Free Bible-Based College Courses at CLI
One evening, I was on my iPad, checking my email and reading. I cannot tell you how I ended up with an open web page that read, “Minister training for free.” Thinking this was too good to be true, I took the required steps to receive a free scholarship at Christian Leaders Institute. I received a scholarship for the free Bible-based college courses at CLI! As I was already an ordained minister, I thought, I’ll see what this is all about. All I can say now is WOW!

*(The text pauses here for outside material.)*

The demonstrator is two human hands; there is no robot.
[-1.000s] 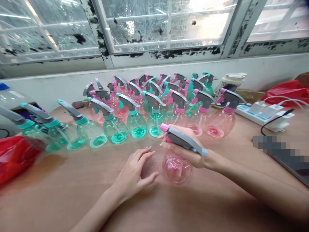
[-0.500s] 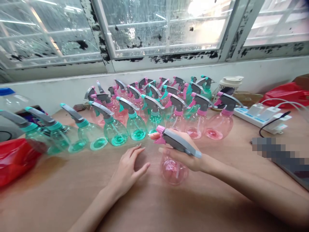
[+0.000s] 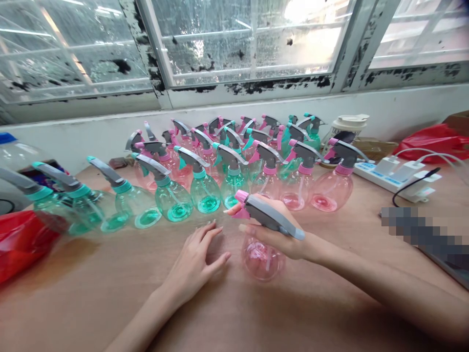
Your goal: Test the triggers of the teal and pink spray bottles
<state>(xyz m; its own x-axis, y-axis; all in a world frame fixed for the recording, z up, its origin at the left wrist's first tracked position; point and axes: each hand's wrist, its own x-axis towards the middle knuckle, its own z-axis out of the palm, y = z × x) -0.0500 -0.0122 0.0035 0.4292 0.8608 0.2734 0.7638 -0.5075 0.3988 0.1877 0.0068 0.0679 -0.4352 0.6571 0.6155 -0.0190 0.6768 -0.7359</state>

As I delved into the Bible-based college courses, I found so much that I thought I knew and was embarrassed at how little I knew about Christianity, Gods’ Word, and Jesus. At a time in my life, with no employment or any insight, I saw this was the hand of God. All the doubt, fear, and wondering if I heard God subsided with each lecture, each reading, and each test I took at Christian Leaders Institute. CLI is precisely where God wants me at this time in my life.

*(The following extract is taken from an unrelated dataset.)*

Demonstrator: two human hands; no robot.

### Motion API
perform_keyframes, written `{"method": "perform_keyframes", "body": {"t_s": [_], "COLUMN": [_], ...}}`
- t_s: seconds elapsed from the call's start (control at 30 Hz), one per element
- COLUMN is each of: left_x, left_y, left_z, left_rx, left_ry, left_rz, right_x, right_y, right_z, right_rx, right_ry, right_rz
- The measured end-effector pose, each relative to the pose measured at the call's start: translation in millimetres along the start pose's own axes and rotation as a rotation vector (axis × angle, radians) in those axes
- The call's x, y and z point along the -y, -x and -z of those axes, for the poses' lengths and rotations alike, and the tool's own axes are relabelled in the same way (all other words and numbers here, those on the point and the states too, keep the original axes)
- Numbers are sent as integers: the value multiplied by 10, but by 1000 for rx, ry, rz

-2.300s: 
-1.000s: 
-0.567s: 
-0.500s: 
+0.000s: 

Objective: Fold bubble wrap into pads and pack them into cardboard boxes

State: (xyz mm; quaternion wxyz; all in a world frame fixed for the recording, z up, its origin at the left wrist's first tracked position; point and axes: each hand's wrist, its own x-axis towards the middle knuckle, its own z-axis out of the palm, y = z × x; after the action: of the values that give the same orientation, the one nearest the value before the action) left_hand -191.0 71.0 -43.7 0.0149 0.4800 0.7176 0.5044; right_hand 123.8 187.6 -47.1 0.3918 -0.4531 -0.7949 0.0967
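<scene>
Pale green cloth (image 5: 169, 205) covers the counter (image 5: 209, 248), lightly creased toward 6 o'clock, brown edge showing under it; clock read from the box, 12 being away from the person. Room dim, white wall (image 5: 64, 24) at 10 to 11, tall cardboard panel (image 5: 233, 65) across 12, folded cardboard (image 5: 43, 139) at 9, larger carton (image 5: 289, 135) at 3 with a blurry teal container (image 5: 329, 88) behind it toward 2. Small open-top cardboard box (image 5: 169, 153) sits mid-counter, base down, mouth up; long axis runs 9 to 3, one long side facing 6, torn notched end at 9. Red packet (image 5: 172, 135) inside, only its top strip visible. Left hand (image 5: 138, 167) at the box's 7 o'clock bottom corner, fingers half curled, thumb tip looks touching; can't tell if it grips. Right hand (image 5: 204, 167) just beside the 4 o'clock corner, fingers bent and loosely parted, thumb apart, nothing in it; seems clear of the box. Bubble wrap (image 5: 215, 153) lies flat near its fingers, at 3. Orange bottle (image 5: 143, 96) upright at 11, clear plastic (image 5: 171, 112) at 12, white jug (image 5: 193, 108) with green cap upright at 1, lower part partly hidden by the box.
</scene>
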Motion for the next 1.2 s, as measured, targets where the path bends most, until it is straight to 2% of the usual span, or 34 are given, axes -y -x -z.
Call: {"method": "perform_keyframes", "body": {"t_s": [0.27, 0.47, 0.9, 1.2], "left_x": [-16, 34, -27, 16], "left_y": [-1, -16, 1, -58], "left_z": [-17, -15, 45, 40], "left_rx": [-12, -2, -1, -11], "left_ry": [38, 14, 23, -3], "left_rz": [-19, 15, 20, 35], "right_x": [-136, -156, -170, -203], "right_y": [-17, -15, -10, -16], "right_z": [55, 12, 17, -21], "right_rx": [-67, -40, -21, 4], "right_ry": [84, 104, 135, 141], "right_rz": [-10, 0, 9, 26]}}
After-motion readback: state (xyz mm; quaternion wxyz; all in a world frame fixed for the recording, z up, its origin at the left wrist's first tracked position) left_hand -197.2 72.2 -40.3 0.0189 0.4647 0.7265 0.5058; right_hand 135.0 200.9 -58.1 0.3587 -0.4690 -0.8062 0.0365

The classes at Christian Leaders Institute are high-quality, Bible-based college courses. I am not 100% certain where this will lead. However, I see a vision of working towards becoming a Life Coach. The testimonies from current students and graduates of the Christian Leaders Institute are life-changing. Having a learning disability has not hindered me. The lectures, notes, and readings create the atmosphere of being taught one on one. I know this is a divine appointment. I am so grateful to the Christian Leaders Institute for their generosity and obedience to God. Their utmost mission is to ensure that debt does not hinder the call of God on any life so more leaders can become ministers.